Table 5: The fitted values of electrochemical parameters.

To evaluate the influence of N-rGO-modified GF electrode on VRFB performance, N-rGO-900/GF, N-rGO-700/GF, and air-heated GF were acted as the positive electrode in VRFB. The charge-discharge tests were conducted at a constant current density of 80 mA/cm2. The thickness of GF electrode is 5 mm, and the flow rate of the electrolyte is 15 ml/min. The charge and discharge curves are shown in Figure 9. According to Figure 9, the N-rGO-900/GF electrode shows the best cell performance. The charge voltage for the cell equipped with N-rGO-900/GF is significantly reduced, while the discharge voltage is significantly improved, resulting in a decrease in overvoltage. The charge capacity for the cell equipped with N-rGO-900/GF is 598 mAh, while the charge capacity for the cell with air-heated GF as an electrode is 568 mAh. The charge capacity for the cell equipped with N-rGO-500/GF shows the lowest value of 510 mAh. The current efficiency, voltage efficiency, and energy efficiency of the cell with different electrodes are in Table 6. Compared with the cell equipped with air-heated GF or N-rGO-700/GF, the cell with N-rGO-900/GF shows the highest energy efficiency of 76.08%, which is in accordance with the results of CV and EIS tests. The enhanced cell performance is attributed to the high specific areas and high nitrogen doping of N-rGO-900/GF, which provides more active sites and higher catalytic activity for the VO2+/VO2+ reaction.
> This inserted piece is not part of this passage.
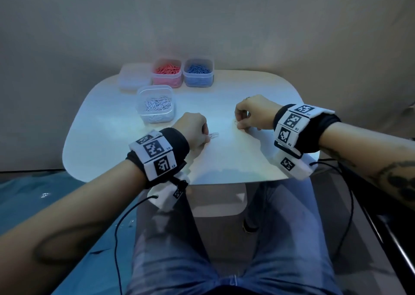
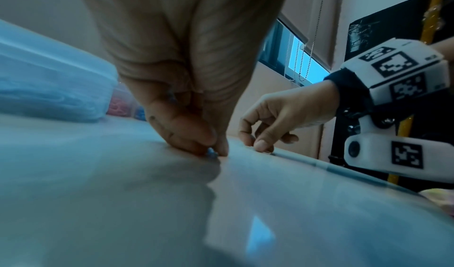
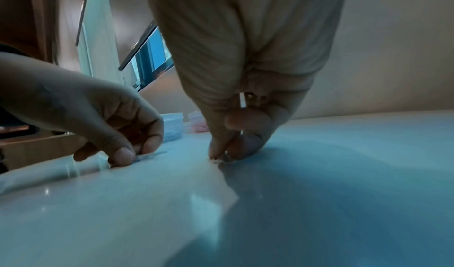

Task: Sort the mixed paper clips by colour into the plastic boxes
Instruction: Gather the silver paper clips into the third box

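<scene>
White tabletop (image 1: pixel 224 160), rounded at the corners, glossy under bluish light; four plastic boxes toward the far left edge. In the back row, left to right: frosted box (image 1: pixel 134 76), contents not discernible; box of pink clips (image 1: pixel 167 72); box of blue clips (image 1: pixel 198 72), the three just beside one another. In front of that row, standing alone: clear box of white clips (image 1: pixel 156 104), near the left hand.

Left hand (image 1: pixel 193 131) low on the table, fingers curled, thumb and forefinger tips pinched together on a pale paper clip (image 1: pixel 213 135) lying flat on the surface; seen from the left wrist, fingertips (image 2: pixel 196 144) pressed down onto the tabletop around a small bluish glint; from the right wrist, the clip (image 3: pixel 150 155) poking out flat from under the fingertips.

Right hand (image 1: pixel 253 112) to the right, well apart from the left, likewise curled and down at the surface; thumb and forefinger closed on a thin wire clip (image 1: pixel 236 124), colour too faint to tell; from the right wrist, fingertips (image 3: pixel 221 152) meeting at the tabletop with a bit of wire between them.

Marker-covered bands (image 1: pixel 155 153) strapped on both wrists, black cables trailing toward the lap; blue jeans (image 1: pixel 280 238) below the table edge.
</scene>
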`<act>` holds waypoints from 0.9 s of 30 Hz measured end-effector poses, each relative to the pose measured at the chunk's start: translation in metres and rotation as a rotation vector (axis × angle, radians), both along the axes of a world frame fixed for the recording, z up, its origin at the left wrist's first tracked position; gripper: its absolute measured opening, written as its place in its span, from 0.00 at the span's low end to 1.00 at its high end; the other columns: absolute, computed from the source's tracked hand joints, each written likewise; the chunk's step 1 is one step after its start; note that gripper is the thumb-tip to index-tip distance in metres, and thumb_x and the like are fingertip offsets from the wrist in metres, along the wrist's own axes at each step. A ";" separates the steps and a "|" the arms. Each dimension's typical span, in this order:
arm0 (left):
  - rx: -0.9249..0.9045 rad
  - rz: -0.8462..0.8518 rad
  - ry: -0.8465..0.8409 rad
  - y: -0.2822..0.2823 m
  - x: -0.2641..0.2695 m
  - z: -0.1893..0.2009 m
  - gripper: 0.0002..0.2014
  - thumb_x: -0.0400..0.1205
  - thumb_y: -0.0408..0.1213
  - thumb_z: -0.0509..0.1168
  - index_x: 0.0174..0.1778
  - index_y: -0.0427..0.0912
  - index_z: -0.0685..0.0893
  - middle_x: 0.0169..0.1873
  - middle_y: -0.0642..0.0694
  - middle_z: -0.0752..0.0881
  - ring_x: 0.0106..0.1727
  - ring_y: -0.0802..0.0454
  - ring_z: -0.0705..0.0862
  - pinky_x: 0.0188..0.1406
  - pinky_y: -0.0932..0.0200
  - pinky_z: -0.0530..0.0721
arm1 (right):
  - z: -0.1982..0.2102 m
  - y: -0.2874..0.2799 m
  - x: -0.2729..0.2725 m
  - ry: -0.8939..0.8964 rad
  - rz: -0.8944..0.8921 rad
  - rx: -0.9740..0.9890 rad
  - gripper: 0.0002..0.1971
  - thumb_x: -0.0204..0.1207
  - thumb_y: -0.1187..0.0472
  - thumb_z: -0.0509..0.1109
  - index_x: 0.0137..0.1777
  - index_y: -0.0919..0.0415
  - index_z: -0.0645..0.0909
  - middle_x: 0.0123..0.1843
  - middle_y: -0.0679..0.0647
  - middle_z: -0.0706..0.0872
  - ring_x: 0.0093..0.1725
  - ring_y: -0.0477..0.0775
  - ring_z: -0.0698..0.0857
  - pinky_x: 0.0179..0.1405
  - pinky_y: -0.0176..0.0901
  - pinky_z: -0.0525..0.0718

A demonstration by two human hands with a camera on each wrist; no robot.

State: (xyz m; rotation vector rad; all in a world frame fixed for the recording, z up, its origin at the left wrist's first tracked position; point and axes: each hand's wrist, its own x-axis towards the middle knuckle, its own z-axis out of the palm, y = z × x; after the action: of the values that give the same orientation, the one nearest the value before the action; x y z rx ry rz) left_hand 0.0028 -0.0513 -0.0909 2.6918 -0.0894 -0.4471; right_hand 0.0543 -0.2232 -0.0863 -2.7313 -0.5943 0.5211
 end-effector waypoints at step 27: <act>0.262 0.188 -0.349 0.098 0.039 0.044 0.11 0.80 0.42 0.65 0.58 0.50 0.85 0.56 0.44 0.82 0.58 0.44 0.79 0.55 0.52 0.77 | -0.001 0.017 -0.013 0.014 -0.168 -0.272 0.11 0.76 0.68 0.60 0.32 0.64 0.73 0.34 0.60 0.77 0.38 0.62 0.78 0.34 0.42 0.74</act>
State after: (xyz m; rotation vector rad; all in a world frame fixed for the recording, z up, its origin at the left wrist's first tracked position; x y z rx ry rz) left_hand 0.0422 0.0466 -0.0465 2.9725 0.1316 0.0779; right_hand 0.0409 -0.2057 -0.0875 -2.9936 -0.3049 0.6189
Figure 9: Charge-discharge tests for air-heated GF, N-rGO-500/GF, N-rGO-700/GF, and N-rGO-900/GF.
Table 6: Efficiency of cells equipped with different electrodes.

4. Conclusions

This paper presents the preparation of N-rGO-modified GF electrode by coupling the methods of freeze-drying and pyrolysis. Owing to the large specific surface area and high catalytic activity of N-rGO, the prepared N-rGO-900/GF shows significant improvement in electrochemical performance. The Rct of N-rGO-900/GF decreases to 1.14 Ω, and the energy efficiency for the N-rGO-900/GF equipped cell increases to 76.08%. With the advantages of cost efficiency, simple synthesis process, and high electrochemical performance, the designed N-rGO-900/GF electrode may provide potential application in the VRFB area.

Data Availability

The data used to support the findings of this study are available from the corresponding author upon request.

Conflicts of Interest

The authors declare that there are no conflicts of interest regarding the publication of this paper.

Acknowledgments

This research was supported by the National Natural Science Foundation of China (51476107 and 51776131) and the Foundation from Liaoning Province of China (20170540746 and LJZ2016013).